Emit a verbatim copy of the lines below from the line with "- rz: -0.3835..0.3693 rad" through the line with "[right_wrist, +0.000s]", excluding pictures and everything outside that range.
---------- Data segment
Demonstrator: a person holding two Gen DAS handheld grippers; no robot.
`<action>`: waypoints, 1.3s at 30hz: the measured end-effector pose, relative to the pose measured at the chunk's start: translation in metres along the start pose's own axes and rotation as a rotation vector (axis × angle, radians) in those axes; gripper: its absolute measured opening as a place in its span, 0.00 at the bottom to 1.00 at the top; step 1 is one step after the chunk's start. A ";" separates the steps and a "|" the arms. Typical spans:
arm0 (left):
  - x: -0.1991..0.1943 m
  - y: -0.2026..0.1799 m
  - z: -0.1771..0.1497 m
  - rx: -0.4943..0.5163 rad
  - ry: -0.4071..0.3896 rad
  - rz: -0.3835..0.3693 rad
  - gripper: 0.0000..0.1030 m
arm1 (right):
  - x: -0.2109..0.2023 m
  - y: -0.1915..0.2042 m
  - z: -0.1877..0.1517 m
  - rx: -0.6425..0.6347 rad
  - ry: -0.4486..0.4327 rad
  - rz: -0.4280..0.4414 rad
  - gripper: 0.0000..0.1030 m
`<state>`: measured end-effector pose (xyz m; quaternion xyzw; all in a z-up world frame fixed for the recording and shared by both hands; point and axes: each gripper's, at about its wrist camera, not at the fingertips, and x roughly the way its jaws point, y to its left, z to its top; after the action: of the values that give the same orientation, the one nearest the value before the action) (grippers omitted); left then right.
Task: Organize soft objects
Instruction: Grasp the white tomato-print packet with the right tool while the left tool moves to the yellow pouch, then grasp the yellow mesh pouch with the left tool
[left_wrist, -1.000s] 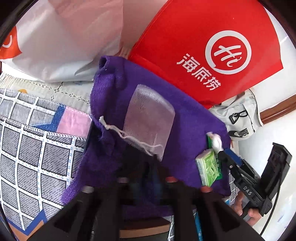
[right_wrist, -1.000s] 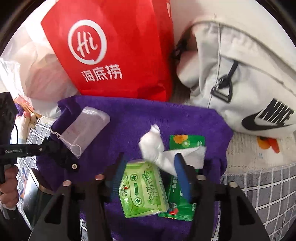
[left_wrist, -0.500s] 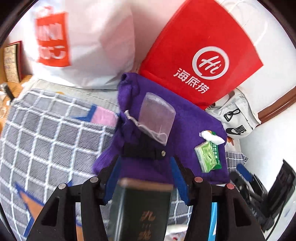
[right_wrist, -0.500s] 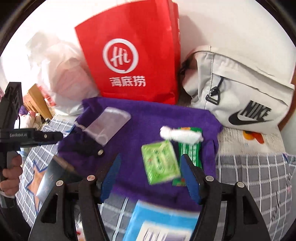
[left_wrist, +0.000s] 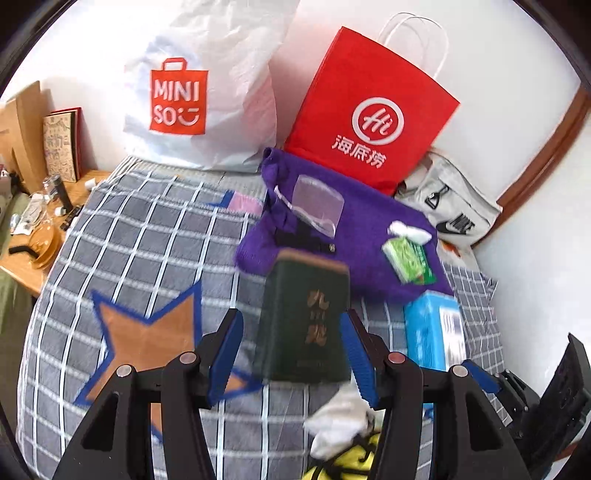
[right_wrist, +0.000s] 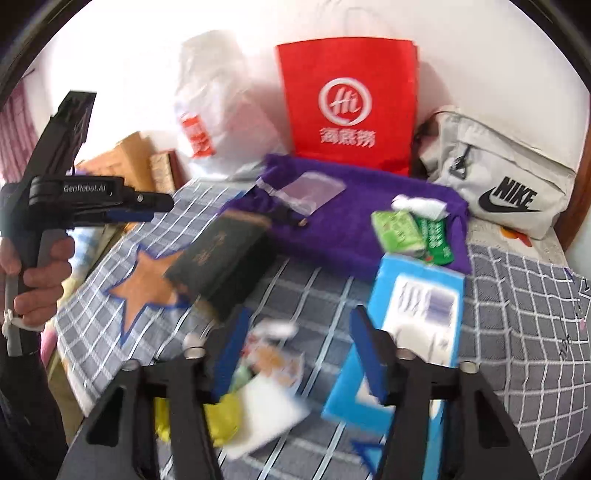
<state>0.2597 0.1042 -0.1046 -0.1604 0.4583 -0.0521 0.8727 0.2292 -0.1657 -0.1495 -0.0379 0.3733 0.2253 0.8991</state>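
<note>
Your left gripper (left_wrist: 293, 354) has its fingers spread and empty; the dark green book (left_wrist: 304, 317) lies on the bed beyond them, not pinched. Your right gripper (right_wrist: 301, 350) is closing its fingers, nothing between the pads — the blurred white and yellow soft bits (right_wrist: 255, 391) sit just below its left finger, the blue box (right_wrist: 413, 325) by its right finger.

Task things: purple towel (left_wrist: 369, 236) lies ahead of both sets of fingers, against the red paper bag (left_wrist: 369, 118). On it: clear drawstring pouch (left_wrist: 317, 205) ahead of your left fingers, green tissue pack (right_wrist: 397, 230) and crumpled white tissue (right_wrist: 419, 205) ahead and right of your right fingers.

Handling, judged: towel is limp and light, will drape and drag whatever rides on it; take a bunched edge or corner, not the flat middle. Pouch is thin and slippery; go for the cord or neck. Tissue pack squashes, film is slick; pinch across the short sides. Loose tissue weighs nothing; a light pinch anywhere.

The checked bedspread (left_wrist: 147, 236) can snag under low fingers.
</note>
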 end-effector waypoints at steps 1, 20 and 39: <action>-0.003 0.001 -0.005 0.004 0.001 0.001 0.51 | 0.000 0.004 -0.004 -0.014 0.014 0.005 0.40; -0.014 0.022 -0.060 -0.003 0.032 -0.067 0.51 | 0.058 0.042 -0.018 -0.282 0.188 -0.086 0.16; 0.002 -0.004 -0.113 0.051 0.124 -0.104 0.51 | -0.036 0.008 -0.041 -0.004 -0.030 -0.074 0.03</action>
<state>0.1688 0.0738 -0.1642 -0.1582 0.5010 -0.1191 0.8425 0.1765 -0.1816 -0.1530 -0.0498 0.3576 0.1932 0.9123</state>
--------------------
* Answer for this exercise *
  - rz: -0.3835..0.3693 rad
  - gripper: 0.0000..0.1030 m
arm1 (right):
  - x: -0.2109..0.2023 m
  - y: -0.1915..0.2042 m
  - z: -0.1877..0.1517 m
  - rx: -0.6425..0.6347 rad
  - ry: -0.4486..0.4327 rad
  - rz: -0.4280..0.4414 rad
  - gripper: 0.0000..0.1030 m
`<state>`: measured end-effector pose (xyz m; quaternion xyzw; all in a z-up world frame fixed for the recording and shared by both hands; point and axes: each gripper's, at about its wrist camera, not at the fingertips, and x roughly the way its jaws point, y to its left, z to its top; after the action: of the values that give the same orientation, the one nearest the value before the action) (grippers omitted); left then right.
Task: Organize soft objects
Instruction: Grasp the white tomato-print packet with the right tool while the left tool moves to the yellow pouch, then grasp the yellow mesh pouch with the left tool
[left_wrist, -1.000s] 
[right_wrist, -1.000s] 
[left_wrist, -0.500s] 
[right_wrist, -0.500s] 
[left_wrist, +0.000s] 
[right_wrist, +0.000s] 

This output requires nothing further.